1.1 The Problem Domains of Structural Equation Models
Many real-world phenomena involve networks of theoretical constructs of interest to both the natural and social sciences. Structural equation modeling has evolved to help specify real-world network models to fit observations to theory. Early approaches lacked the computational power to do little more that trace out pathways along the networks under study. These so-called path models were initially applied in the natural sciences to map networks of heritable genetic traits: constructs such as black hair, long ears, and so forth in laboratory animals, with relationship links defined by ancestry. This early research was directed towards developing useful models of inheritance from straightforward observation, without the benefit of preexisting theories. In case a model did not at first fit the data, researchers had easy access to additional observations that theoretically could be replicated without end, simply by breeding another generation.
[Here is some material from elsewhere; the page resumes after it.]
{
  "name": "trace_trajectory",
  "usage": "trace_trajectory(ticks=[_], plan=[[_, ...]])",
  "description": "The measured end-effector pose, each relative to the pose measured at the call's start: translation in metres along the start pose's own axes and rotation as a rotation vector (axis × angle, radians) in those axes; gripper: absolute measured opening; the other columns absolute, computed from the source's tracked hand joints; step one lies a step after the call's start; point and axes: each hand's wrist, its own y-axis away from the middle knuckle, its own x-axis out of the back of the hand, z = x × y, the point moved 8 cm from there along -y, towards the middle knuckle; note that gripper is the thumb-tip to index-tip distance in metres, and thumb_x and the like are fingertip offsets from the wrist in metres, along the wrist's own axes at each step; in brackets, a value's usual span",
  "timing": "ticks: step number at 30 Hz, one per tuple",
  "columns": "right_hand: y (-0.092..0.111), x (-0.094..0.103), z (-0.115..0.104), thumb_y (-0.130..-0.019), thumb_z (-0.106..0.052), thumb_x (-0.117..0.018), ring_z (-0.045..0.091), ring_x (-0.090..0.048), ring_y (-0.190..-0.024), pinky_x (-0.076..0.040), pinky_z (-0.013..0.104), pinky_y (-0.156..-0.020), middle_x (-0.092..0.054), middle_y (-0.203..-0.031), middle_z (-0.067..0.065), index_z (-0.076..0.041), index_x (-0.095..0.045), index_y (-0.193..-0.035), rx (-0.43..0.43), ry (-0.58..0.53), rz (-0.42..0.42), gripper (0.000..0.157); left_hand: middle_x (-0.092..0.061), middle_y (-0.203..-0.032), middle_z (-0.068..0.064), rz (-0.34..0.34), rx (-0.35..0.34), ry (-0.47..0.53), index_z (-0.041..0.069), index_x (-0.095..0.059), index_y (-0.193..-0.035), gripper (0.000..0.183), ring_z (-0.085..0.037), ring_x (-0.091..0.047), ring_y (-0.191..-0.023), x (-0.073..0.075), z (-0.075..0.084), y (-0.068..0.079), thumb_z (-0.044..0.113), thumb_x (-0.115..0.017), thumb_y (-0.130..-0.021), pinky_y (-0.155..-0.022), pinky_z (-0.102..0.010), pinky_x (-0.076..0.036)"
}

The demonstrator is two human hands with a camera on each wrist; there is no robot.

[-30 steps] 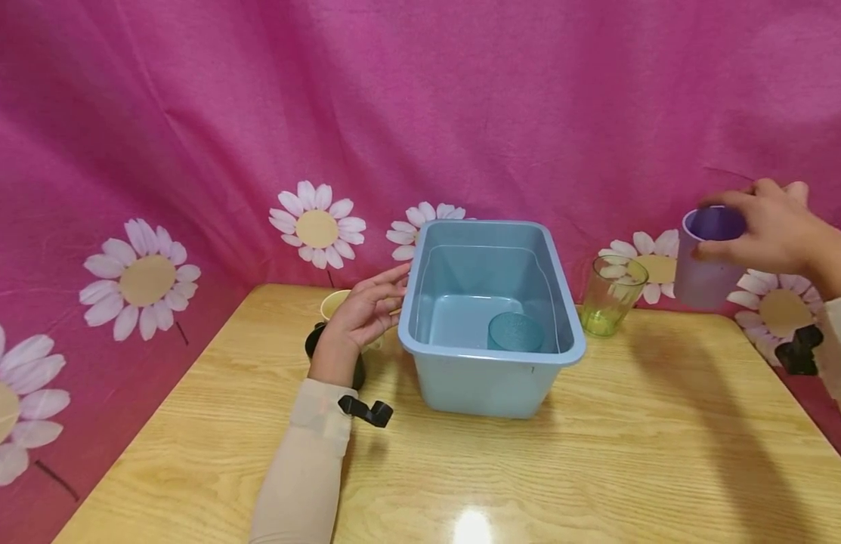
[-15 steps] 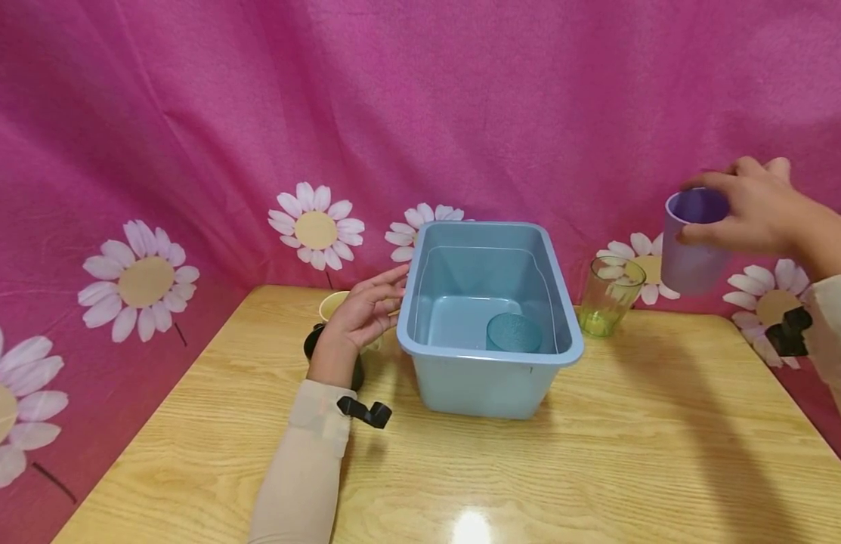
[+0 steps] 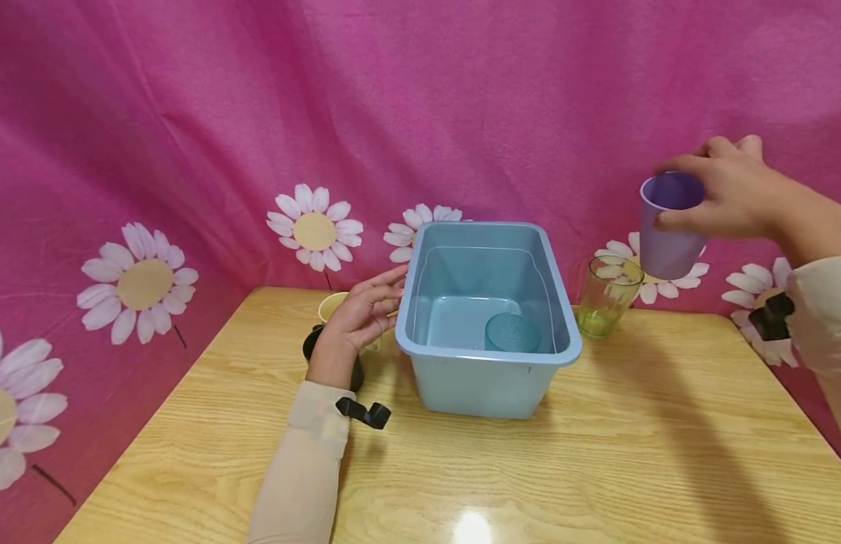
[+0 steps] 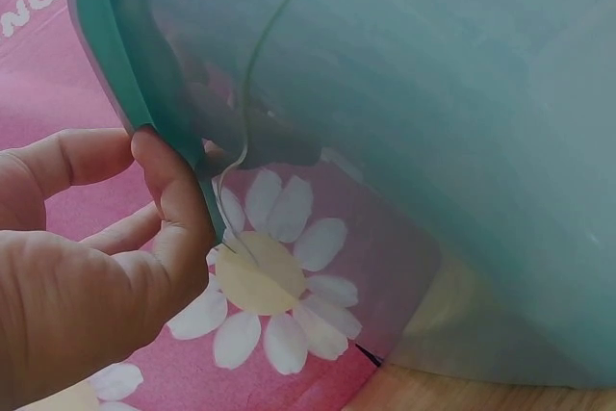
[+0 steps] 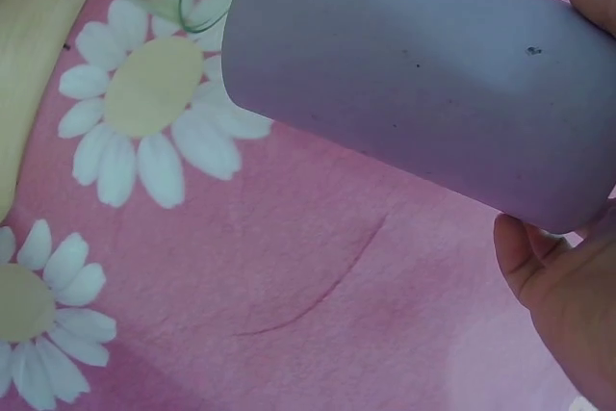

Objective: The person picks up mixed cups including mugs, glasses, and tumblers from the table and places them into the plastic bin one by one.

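Observation:
My right hand [image 3: 740,193] grips a purple plastic cup [image 3: 665,249] near its rim, thumb on the near side, fingers over the far side. The cup is upright, raised above the table, close to the right of a yellow-green clear glass [image 3: 599,311]. In the right wrist view, small dark specks show on the cup [image 5: 404,84]. My left hand [image 3: 355,317] holds the left rim of a blue-grey plastic tub [image 3: 488,385], its fingertips partly hidden by the rim. The left wrist view shows thumb and finger at the rim. Inside the tub is a teal textured glass [image 3: 514,332].
Behind my left wrist stand a pale yellow cup [image 3: 330,304] and a black cup [image 3: 313,344], both partly hidden. The wooden table [image 3: 597,468] ends at a pink flowered cloth [image 3: 529,98] hanging behind. Black mounts are strapped to both sleeves.
My right hand has carried the purple cup leftward and upward, toward the yellow-green glass. My left hand and the tub stay in place.

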Motion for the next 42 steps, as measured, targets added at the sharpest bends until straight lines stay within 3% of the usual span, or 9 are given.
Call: trace_trajectory(ticks=[8, 14, 26, 35, 42], plan=[[-0.009, 0.003, -0.019, -0.077, -0.032, -0.081, 0.05, -0.031, -0.101, -0.022, 0.054, -0.075, -0.046, -0.116, 0.035, -0.003, -0.061, -0.134, 0.002, -0.011, -0.003, 0.067, -0.046, -0.156, -0.015, -0.002, 0.002, -0.009, 0.007, -0.046, -0.154, 0.054, -0.026, -0.062, -0.115, 0.002, 0.0, 0.0, -0.004, -0.049, -0.101, -0.084, -0.035, -0.058], [-0.017, 0.003, -0.032, -0.079, -0.033, -0.08, 0.049, -0.032, -0.103, -0.025, 0.052, -0.075, -0.046, -0.121, 0.034, -0.004, -0.06, -0.137, 0.009, -0.016, -0.022, 0.068, -0.045, -0.156, -0.017, 0.003, -0.001, 0.01, 0.006, -0.046, -0.154, 0.054, -0.02, -0.066, -0.103, 0.004, 0.001, 0.0, -0.005, -0.048, -0.101, -0.084, -0.035, -0.057], [-0.032, 0.004, -0.06, -0.08, -0.036, -0.077, 0.048, -0.035, -0.106, -0.029, 0.052, -0.074, -0.047, -0.127, 0.032, -0.005, -0.061, -0.136, 0.05, -0.006, -0.023, 0.066, -0.045, -0.156, -0.017, -0.004, -0.005, 0.011, 0.005, -0.046, -0.154, 0.054, -0.021, -0.066, -0.103, 0.005, 0.002, -0.001, -0.006, -0.047, -0.101, -0.084, -0.036, -0.058], [-0.041, 0.001, -0.078, -0.084, -0.04, -0.075, 0.048, -0.032, -0.115, -0.042, 0.058, -0.075, -0.044, -0.131, 0.031, -0.006, -0.057, -0.142, 0.04, -0.026, -0.063, 0.07, -0.044, -0.157, -0.016, -0.005, -0.011, 0.009, 0.005, -0.043, -0.155, 0.056, -0.019, -0.067, -0.103, 0.006, 0.003, -0.001, -0.007, -0.047, -0.101, -0.082, -0.035, -0.058], [-0.045, 0.002, -0.09, -0.081, -0.037, -0.077, 0.046, -0.035, -0.112, -0.032, 0.053, -0.078, -0.048, -0.127, 0.031, -0.006, -0.06, -0.138, 0.085, -0.052, -0.029, 0.068, -0.045, -0.156, -0.017, -0.008, -0.009, 0.012, 0.005, -0.045, -0.154, 0.055, -0.019, -0.067, -0.102, 0.005, 0.003, -0.001, -0.007, -0.048, -0.101, -0.083, -0.035, -0.057]])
Quantification of the social sciences during the mid-twentieth century demanded statistical methods that could assess the abstract and often unobservable constructs inherent in these softer research areas. Many social science observations, e.g., a year of economic performance in the US economy, could never be repeated or replicated. Data was the product of quasi-experiments: non-replicable, with potential biases controlled via expanded scope rather than replication of the experiment. Early work empirically tested pairwise relationships between soft constructs using canonical correlations (Hotelling, ), were focused on hypothesis testing simple theories about the structural relationships between unobservable quantities in social sciences. Applications started with economics, but found greater usefulness in measuring unobservable model constructs such as intelligence, trust, value, and so forth in psychology, sociology, and consumer sentiment. These approaches remain popular today, as many central questions in the social sciences involve networks of abstract ideas that are often hard to measure directly.